■ HOW TO COMPLETE THIS TASK:
Transcribe the listing below word for word but skip its images.

■ DATASET CONTENT:
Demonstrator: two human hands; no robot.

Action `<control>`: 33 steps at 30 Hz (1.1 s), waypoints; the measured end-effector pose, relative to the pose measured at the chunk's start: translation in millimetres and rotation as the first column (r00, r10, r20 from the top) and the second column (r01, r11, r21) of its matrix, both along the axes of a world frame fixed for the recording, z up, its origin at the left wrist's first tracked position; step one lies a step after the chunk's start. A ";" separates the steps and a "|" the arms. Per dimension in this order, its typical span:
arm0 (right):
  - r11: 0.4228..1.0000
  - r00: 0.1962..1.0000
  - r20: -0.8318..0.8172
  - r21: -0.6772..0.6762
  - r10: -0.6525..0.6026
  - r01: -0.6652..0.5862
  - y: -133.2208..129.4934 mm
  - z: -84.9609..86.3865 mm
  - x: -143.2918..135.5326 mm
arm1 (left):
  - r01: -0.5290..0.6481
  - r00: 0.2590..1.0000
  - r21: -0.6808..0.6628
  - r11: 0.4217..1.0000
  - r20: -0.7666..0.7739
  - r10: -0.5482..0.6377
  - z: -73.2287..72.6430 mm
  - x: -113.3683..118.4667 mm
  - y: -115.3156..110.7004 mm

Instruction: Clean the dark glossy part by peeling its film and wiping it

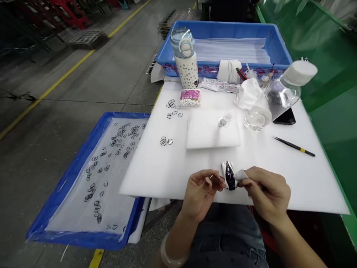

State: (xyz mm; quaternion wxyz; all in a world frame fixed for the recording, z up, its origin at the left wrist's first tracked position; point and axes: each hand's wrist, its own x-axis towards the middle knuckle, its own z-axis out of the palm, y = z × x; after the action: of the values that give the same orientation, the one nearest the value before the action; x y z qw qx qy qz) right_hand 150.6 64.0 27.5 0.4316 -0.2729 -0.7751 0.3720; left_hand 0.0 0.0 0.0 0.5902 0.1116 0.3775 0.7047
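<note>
White foam sheet's (156,175) near edge: left hand (199,191) pinches dark part (229,175), right hand (266,190) grips wipe (240,174).

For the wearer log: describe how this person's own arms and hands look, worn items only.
Both forearms are bare, with no sleeves or gloves in view. The left hand has uncovered fingers, and its wrist carries a pale, smooth, rounded bangle. The right hand is bare too, with no ring, watch or band visible on it or on its wrist.
</note>
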 end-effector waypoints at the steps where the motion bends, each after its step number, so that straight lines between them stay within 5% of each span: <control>1: 0.999 1.000 -0.007 0.051 0.010 -0.009 -2.9 -0.9 -5.9 | -0.003 1.000 -0.002 1.000 -0.001 0.003 -0.2 -0.4 -0.4; 8: 0.897 0.988 0.126 0.441 -0.085 0.021 -8.9 9.6 -26.4 | -0.052 0.998 0.001 0.999 -0.020 0.052 -2.1 3.6 -1.0; 11: 0.851 0.965 0.247 0.523 -0.088 -0.056 -8.7 16.2 -19.5 | -0.060 0.998 -0.004 0.998 -0.034 0.060 -0.9 5.2 -1.0; 14: 0.848 0.924 0.369 0.518 -0.101 -0.114 -6.7 26.9 -3.5 | -0.065 0.997 -0.004 0.998 -0.050 0.064 1.4 6.1 -0.5; 18: 0.848 0.927 0.291 0.527 -0.237 0.051 -5.3 33.8 9.4 | -0.064 0.995 0.005 0.998 -0.074 0.064 2.4 6.9 0.2; 22: 0.888 0.962 0.236 0.460 -0.138 0.015 -9.0 22.9 -3.6 | -0.097 0.988 -0.009 0.995 -0.117 0.096 -1.4 7.1 -0.7; 26: 0.867 0.966 0.231 0.497 -0.118 -0.013 -13.3 12.9 -16.6 | -0.136 0.979 -0.028 0.990 -0.160 0.130 -4.3 8.5 -2.0; 33: 0.912 0.931 0.345 0.410 -0.120 -0.035 -5.8 26.1 9.9 | -0.119 0.979 0.022 0.993 -0.165 0.121 0.2 8.9 -2.3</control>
State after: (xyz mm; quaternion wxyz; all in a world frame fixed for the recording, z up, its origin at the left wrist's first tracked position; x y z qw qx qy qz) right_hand 160.5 58.2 53.6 0.3368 -0.2575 -0.8955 0.1353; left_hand 8.9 -2.3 0.2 0.5125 0.1505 0.4272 0.7295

■ FINISHED EXERCISE:
Demonstrator: two human hands; no robot.

Action `<control>`: 33 steps at 30 Hz (1.1 s), waypoints; the measured end-effector pose, relative to the pose measured at the chunk's start: translation in millimetres and rotation as the first column (r00, r10, r20 from the top) and the second column (r01, r11, r21) of its matrix, both along the axes of a world frame fixed for the recording, z up, its origin at the left wrist's first tracked position; step one lies a step after the chunk's start. A ";" separates the steps and a "|" the arms. Per dimension in this order, its typical span:
arm0 (right):
  - r11: 0.4228..1.0000
  - r00: 0.1962..1.0000
  - r20: -0.8318..0.8172
  - r21: -0.6772..0.6762
  - r10: -0.6525..0.6026
  - r01: -0.6652..0.5862
  - y: -133.2208..129.4934 mm
  - z: -84.9609..86.3865 mm
  - x: -143.2918..135.5326 mm
arm1 (left):
  - r01: -0.5290..0.6481
  - r00: 0.2590..1.0000
  - r21: -0.6808..0.6628
  - r11: 0.4217..1.0000
  - r20: -0.7666..0.7739
  - r10: -0.5482..0.6377
  - z: -73.2287..72.6430 mm
  - x: -113.3683..118.4667 mm
  - y: -115.3156..110.7004 mm

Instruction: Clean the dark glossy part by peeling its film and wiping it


State: (xyz mm; quaternion wxyz; all in a world frame fixed for the recording, z up, its origin at the left wrist's first tracked position; point and axes: each hand's wrist, its own x-axis towards the middle knuckle, its own z-axis out of the palm, y = z × x; after the action: of the values that give the same orientation, the one nearest the value before the action; x y z qw qx qy qz) right_hand 150.6 64.0 27.5 0.4316 -0.2729 -0.7751 0.3720; left_hand 0.0 0.0 0.0 0.5902 0.1116 0.3775 0.7047
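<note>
White foam sheet's (156,175) near edge: left hand (199,191) pinches dark part (229,175), right hand (266,190) grips wipe (240,174).

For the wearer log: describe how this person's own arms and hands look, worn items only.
Both forearms are bare, with no sleeves or gloves in view. The left hand has uncovered fingers, and its wrist carries a pale, smooth, rounded bangle. The right hand is bare too, with no ring, watch or band visible on it or on its wrist.
</note>
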 end-effector waypoints at the steps where the motion bends, each after its step number, so that straight lines between them stay within 5% of each span: <control>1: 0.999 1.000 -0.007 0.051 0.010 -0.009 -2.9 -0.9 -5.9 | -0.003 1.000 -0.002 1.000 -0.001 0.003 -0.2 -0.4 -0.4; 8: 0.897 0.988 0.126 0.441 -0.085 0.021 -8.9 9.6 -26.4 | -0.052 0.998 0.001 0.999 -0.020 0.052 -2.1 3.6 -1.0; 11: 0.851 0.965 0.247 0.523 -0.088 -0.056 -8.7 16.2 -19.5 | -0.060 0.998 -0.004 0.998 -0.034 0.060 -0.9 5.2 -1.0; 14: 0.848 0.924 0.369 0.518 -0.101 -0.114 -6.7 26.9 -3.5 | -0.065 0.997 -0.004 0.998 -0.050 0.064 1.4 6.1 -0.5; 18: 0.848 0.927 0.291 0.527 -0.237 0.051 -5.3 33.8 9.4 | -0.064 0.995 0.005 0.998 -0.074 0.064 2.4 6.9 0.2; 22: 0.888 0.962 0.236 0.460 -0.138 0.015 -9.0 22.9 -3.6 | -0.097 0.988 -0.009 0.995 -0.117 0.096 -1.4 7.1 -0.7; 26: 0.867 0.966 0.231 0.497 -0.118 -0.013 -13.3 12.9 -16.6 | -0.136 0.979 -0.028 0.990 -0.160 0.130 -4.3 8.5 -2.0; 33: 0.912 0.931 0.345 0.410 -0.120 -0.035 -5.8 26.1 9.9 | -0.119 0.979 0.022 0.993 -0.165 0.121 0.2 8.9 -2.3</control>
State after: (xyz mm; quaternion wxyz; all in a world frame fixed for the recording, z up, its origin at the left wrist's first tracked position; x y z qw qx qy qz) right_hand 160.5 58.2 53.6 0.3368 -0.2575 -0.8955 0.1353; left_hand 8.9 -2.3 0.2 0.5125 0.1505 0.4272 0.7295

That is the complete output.